В столицу Карл послал рапорт об очередной славной победе шведского оружия и духа. Вражеская эскадра уничтожена, несмотря на неблагоприятные погодные условия, только несколько наглых разбойников смогли в панике сбежать на берег ранеными и обреченными. Несомненно, доблестные драгуны Ее Величества вскоре выловят их всех и привезут в кандалах для переправки на справедливый суд в Стокгольм.
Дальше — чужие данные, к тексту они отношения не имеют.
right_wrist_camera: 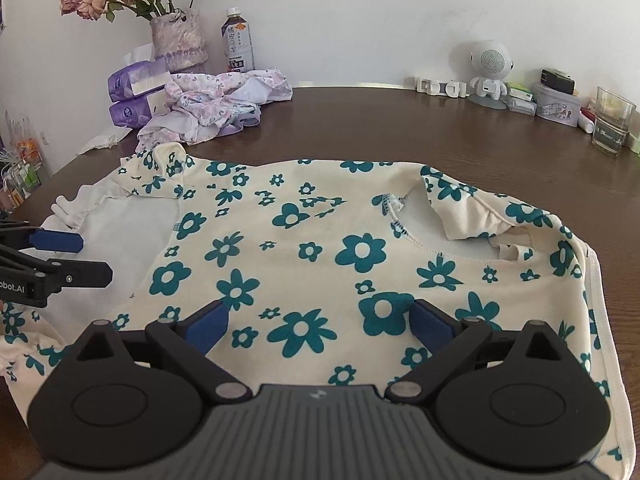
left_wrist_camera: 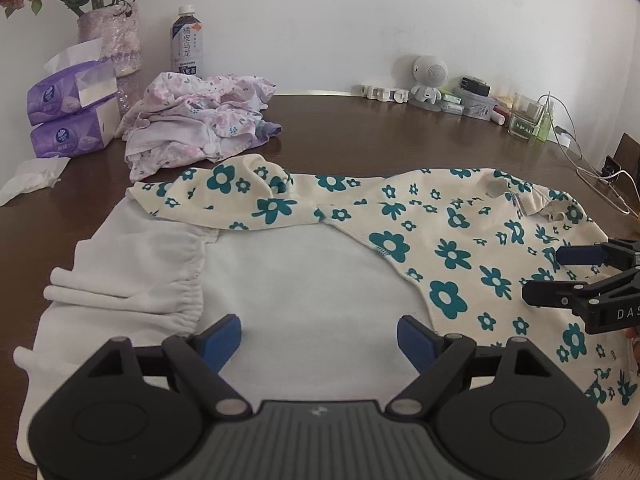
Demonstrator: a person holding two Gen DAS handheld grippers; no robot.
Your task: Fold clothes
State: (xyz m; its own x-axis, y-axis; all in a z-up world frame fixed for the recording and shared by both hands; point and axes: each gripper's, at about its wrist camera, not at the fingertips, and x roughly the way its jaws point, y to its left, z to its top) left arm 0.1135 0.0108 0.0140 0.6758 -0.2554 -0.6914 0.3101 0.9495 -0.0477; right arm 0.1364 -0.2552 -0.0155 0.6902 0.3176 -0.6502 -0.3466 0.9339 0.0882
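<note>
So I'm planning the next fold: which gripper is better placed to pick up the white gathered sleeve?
Probably the left gripper: open, over the white inside, with the white sleeve just left. The right gripper hovers over the floral shirt.

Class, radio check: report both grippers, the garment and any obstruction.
Left gripper open, over white lining. Right gripper open, above floral garment. Garment spread on the table, part folded, unheld. Crumpled clothes pile behind, apart.

One cream garment with teal flowers [right_wrist_camera: 304, 248] lies on one dark wooden table [right_wrist_camera: 360, 128]. Behind it sit one heap of pink floral clothes [left_wrist_camera: 196, 120], two purple tissue packs [left_wrist_camera: 70, 110], one glittery lilac vase [right_wrist_camera: 178, 38], one dark drink bottle [right_wrist_camera: 238, 42], one white robot-shaped speaker [right_wrist_camera: 490, 68] and two black grippers [left_wrist_camera: 318, 334] [right_wrist_camera: 318, 322].
</note>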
Бравурность и победоносность рапорта Гюллениельма не спасли от отставки из-за прихода известий в метрополию о печальной судьбе не только Хлебного острова, но и большого каравана с трофеями, добытыми шведской армией на юге Польши. Клан Оксешернов пожертвовал адмиралом, отдав его должности набиравшему силу клану Делагарди. Концовка у вскоре изданных рифмованных мемуаров получилась пронзительной и минорной.
* * *
Всю дорогу по Бугу и Висле Юхим мучился и терзался. Это так красноречиво отражалось на его физиономии, что сей факт легко замечали окружающие, почти не пристававшие по поводу пошутить или рассказать о чем-то. Нет, не похмельем – визит зелененьких бесенят не грозил. Из запоя супруга Срачкороба вывела, можно сказать, профессионально – имела немалый опыт в этом деле с первым мужем. Выглядел, правда, не на восемнадцать лет, с юным аристократом из Италии теперь не старого еще казака можно было бы перепутать только очень издали – благодаря сохранившейся стройности. Почти белые из-за седины оселедец и щетина на лице; заметное отсутствие значительной части зубов; нос, пусть немного выровнявшийся после последнего перелома, но с бросающимися в глаза следами старых, другие шрамы на лице; большие темные круги под глазами и усталый взгляд старого человека. Хотя прожил он не так уж много лет – для юноши такое описание никак не подходит.
Физически себя чувствовал, можно сказать, хорошо, почти как в былые годы. Ну, то есть относительно хорошо. Или, скорей, не так уж плохо, как могло бы быть, и сам ожидал. Вместо привычных похмельных тягот, отравлявших существование и делавших жизнь филиалом преисподней, даже выпивку – не удовольствием, а необходимой для существования, но очень неприятной процедурой (прием внутрь первой чарки после сна превращался в пытку), проявились болячки, горилкой глушившиеся. Вроде бы несмертельные и не особо болезненные, однако неприятные, ограничивающие в действиях, часто – унизительные. Иван предупредил, что еще одна застуда внутренностей, и Юхим навсегда может потерять интерес к женщинам. Для простого сечевика – не так уж страшно, а для женатого на молодой, горячей в постели женщине – более чем неприятно.